● Task instructions:
Print every line of the listing below, starting with the line that holds "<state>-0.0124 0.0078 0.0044" and going on through the line that holds "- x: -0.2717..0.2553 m", both included, and print nothing else.

● Records for the task:

○ ○ ○ ○ ○ ○ ○

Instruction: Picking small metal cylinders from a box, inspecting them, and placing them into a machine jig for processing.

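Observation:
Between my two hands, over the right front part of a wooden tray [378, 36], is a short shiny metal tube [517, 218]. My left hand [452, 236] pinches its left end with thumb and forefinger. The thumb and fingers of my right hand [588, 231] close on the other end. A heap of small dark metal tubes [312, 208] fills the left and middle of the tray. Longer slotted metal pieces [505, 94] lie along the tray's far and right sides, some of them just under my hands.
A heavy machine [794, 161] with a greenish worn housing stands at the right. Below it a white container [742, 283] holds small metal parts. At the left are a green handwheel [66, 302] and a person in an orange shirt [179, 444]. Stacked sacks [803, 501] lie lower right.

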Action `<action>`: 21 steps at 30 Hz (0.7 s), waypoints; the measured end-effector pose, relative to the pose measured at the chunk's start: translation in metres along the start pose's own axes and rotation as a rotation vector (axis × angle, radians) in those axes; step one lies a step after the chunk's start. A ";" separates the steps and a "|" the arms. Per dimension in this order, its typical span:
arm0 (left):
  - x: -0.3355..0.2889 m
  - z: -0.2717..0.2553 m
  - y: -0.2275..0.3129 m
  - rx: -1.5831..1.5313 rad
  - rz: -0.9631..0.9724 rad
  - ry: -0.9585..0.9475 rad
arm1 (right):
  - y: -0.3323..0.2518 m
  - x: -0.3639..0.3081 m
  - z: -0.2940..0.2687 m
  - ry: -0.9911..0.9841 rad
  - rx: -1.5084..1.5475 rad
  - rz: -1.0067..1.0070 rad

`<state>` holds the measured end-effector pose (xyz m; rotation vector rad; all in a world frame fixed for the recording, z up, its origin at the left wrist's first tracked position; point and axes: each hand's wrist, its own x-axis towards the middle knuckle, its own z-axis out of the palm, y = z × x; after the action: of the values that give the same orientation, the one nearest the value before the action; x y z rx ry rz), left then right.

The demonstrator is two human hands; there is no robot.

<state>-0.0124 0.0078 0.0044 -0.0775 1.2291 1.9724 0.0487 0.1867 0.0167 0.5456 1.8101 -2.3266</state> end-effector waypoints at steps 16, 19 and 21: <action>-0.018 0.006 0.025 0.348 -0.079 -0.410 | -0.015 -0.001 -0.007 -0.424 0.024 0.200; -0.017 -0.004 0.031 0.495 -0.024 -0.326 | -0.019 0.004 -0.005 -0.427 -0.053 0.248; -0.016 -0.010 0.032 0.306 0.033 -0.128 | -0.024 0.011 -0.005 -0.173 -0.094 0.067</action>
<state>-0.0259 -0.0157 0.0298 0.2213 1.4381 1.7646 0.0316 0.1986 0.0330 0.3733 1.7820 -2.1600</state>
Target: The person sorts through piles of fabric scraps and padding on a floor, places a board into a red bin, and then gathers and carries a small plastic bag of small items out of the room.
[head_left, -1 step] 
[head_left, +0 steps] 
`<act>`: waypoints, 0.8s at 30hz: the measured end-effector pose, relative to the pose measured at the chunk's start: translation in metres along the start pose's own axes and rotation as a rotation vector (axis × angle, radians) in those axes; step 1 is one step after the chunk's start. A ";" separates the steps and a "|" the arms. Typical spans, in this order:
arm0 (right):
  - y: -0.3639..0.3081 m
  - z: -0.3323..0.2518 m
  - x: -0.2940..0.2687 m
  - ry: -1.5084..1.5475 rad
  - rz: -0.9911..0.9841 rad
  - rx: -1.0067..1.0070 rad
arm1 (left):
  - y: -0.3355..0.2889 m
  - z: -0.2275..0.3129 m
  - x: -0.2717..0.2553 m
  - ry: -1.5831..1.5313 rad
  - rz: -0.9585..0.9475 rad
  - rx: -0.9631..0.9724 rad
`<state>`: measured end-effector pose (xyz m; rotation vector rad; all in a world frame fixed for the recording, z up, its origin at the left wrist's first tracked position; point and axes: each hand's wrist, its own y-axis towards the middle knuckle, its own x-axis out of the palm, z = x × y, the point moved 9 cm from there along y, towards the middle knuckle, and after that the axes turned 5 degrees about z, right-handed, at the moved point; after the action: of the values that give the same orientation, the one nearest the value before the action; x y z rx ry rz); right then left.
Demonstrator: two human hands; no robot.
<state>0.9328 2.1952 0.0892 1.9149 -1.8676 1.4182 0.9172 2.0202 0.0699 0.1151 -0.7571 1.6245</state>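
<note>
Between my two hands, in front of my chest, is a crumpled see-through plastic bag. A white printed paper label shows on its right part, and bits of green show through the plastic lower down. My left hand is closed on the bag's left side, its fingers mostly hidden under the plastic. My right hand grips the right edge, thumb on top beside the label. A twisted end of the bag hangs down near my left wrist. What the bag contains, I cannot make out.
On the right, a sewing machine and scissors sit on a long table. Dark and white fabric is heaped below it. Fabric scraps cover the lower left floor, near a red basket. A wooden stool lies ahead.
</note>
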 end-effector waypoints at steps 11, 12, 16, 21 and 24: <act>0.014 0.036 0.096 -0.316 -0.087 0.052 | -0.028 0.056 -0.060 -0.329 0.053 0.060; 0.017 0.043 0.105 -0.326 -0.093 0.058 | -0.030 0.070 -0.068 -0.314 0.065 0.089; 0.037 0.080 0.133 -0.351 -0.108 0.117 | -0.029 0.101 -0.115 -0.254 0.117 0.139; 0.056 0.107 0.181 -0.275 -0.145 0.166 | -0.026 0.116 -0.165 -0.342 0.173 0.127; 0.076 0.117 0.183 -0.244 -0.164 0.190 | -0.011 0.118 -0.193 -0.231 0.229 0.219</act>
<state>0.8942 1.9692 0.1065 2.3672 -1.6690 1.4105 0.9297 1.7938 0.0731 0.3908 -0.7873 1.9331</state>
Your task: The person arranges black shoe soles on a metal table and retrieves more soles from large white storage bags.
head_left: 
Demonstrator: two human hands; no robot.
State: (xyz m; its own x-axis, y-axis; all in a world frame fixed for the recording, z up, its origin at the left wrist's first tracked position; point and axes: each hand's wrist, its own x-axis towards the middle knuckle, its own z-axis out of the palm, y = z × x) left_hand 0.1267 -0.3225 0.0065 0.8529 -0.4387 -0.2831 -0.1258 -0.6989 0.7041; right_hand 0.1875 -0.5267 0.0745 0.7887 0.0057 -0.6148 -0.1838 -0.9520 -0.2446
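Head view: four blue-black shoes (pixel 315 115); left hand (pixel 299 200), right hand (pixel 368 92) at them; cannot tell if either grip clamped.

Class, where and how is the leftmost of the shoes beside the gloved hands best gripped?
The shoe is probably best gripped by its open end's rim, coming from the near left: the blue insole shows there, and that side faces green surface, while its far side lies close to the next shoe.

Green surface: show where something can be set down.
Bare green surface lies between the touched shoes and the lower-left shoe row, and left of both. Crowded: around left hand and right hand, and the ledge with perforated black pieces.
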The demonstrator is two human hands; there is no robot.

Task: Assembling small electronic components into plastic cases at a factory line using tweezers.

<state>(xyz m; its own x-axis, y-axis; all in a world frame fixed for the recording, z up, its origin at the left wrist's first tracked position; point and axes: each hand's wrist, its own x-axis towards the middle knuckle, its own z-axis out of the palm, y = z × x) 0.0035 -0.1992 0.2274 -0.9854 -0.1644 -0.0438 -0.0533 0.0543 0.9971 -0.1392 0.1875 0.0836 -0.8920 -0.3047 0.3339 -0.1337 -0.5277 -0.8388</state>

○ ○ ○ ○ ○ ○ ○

● Answer to this exercise:
<state>-0.0124 0.0078 0.0044 -0.0775 1.2291 1.9724 0.0487 0.1867 0.0167 0.5456 1.8101 -2.3266</state> end-effector waypoints at steps 16, 19 and 21: <action>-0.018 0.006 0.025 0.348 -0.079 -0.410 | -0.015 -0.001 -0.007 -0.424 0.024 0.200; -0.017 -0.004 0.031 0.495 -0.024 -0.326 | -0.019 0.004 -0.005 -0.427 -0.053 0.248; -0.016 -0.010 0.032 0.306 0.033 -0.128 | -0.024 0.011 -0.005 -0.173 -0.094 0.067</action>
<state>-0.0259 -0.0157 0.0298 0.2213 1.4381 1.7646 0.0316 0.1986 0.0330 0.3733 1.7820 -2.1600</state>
Target: The person sorts through piles of fabric scraps and padding on a floor, places a board into a red bin, and then gathers and carries a small plastic bag of small items out of the room.
[head_left, -1 step] 
[head_left, +0 steps] 
`<act>`: waypoints, 0.8s at 30hz: the measured end-effector pose, relative to the pose measured at the chunk's start: translation in metres along the start pose's own axes and rotation as a rotation vector (axis × angle, radians) in those axes; step 1 is one step after the chunk's start. A ";" separates the steps and a "|" the arms. Typical spans, in this order:
arm0 (right):
  - y: -0.3639..0.3081 m
  - z: -0.3323..0.2518 m
  - x: -0.2940..0.2687 m
  - ry: -1.5084..1.5475 rad
  - rz: -0.9911..0.9841 rad
  - rx: -1.0067..1.0070 rad
arm1 (left):
  - y: -0.3355..0.2889 m
  - z: -0.2275..0.3129 m
  - x: -0.2717..0.2553 m

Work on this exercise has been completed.